GOAL OF THE EXERCISE:
Your response should contain every line from the data below that holds the string "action".

SUPPLIED MATERIAL:

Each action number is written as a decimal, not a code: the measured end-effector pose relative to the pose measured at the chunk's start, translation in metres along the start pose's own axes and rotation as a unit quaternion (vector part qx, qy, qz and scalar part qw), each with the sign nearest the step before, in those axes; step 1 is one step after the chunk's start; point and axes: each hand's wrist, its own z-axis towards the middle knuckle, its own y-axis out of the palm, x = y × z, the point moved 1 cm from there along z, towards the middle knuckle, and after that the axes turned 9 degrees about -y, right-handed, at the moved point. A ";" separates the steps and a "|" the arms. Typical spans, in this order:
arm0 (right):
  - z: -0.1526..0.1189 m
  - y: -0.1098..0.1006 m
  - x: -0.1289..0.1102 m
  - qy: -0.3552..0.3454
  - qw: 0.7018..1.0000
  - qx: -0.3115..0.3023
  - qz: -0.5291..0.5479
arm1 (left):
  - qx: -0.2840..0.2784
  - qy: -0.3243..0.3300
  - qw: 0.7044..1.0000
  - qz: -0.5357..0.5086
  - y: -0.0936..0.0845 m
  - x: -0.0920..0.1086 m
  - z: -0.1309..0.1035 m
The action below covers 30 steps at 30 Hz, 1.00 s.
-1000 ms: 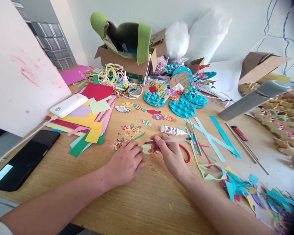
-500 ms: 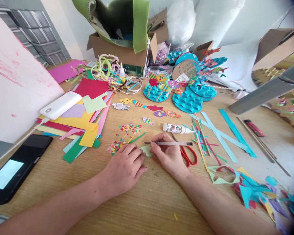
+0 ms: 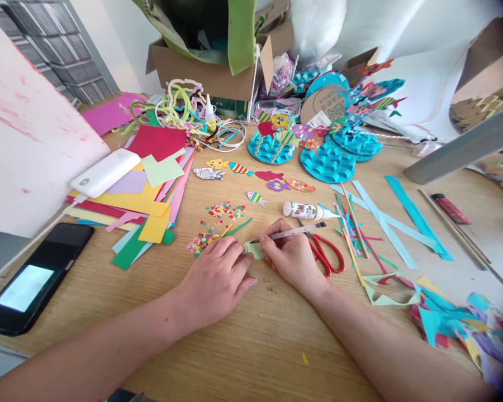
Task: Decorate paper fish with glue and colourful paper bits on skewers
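Two hands meet over one small pale green paper shape (image 3: 254,249) lying flat on the tabletop (image 3: 251,335), near the front middle. The left hand (image 3: 216,279) lies palm down with its fingertips pressing the shape's near edge; the right hand (image 3: 291,255) pinches a thin brush (image 3: 293,232) like a pen, its tip down on the paper.

To my eye the trick is a firm hold with the left and short, light strokes, so the little piece does not slide or curl (it looks flimsy).

Close by, the heap of confetti bits (image 3: 218,223) sits just beyond the left knuckles and could be swept by a sleeve. Red-handled scissors (image 3: 327,254) touch the right wrist's outer side, and the glue bottle (image 3: 308,211) lies just past them.
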 end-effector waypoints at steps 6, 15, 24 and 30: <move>0.000 0.000 0.000 -0.006 1.000 -0.008 -0.008 | -0.017 0.002 1.000 0.011 -0.002 0.001 -0.001; 0.000 0.000 0.004 -0.022 1.000 -0.006 -0.014 | -0.018 -0.001 1.000 0.005 -0.003 0.001 0.001; -0.007 -0.003 -0.003 -0.113 0.987 0.114 -0.015 | -0.011 -0.008 1.000 0.010 -0.003 0.002 0.000; -0.004 0.000 0.000 -0.049 0.997 0.051 0.023 | -0.012 -0.005 1.000 0.011 -0.002 0.002 0.000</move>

OUTPUT OF THE TASK:
Each action number is written as a decimal, not a code: the measured end-effector pose relative to the pose measured at the chunk's start, translation in metres along the start pose's own axes and rotation as a unit quaternion (vector part qx, qy, qz and scalar part qw), each with the sign nearest the step before, in those axes; step 1 is one step after the chunk's start; point and axes: each hand's wrist, its own z-axis towards the middle knuckle, its own y-axis out of the palm, x = y × z, the point moved 1 cm from there along z, towards the middle knuckle, and after that the axes turned 9 degrees about -y, right-handed, at the moved point. A ";" separates the steps and a "|" the arms. Typical spans, in this order:
The action below covers 30 steps at 30 Hz, 1.00 s.

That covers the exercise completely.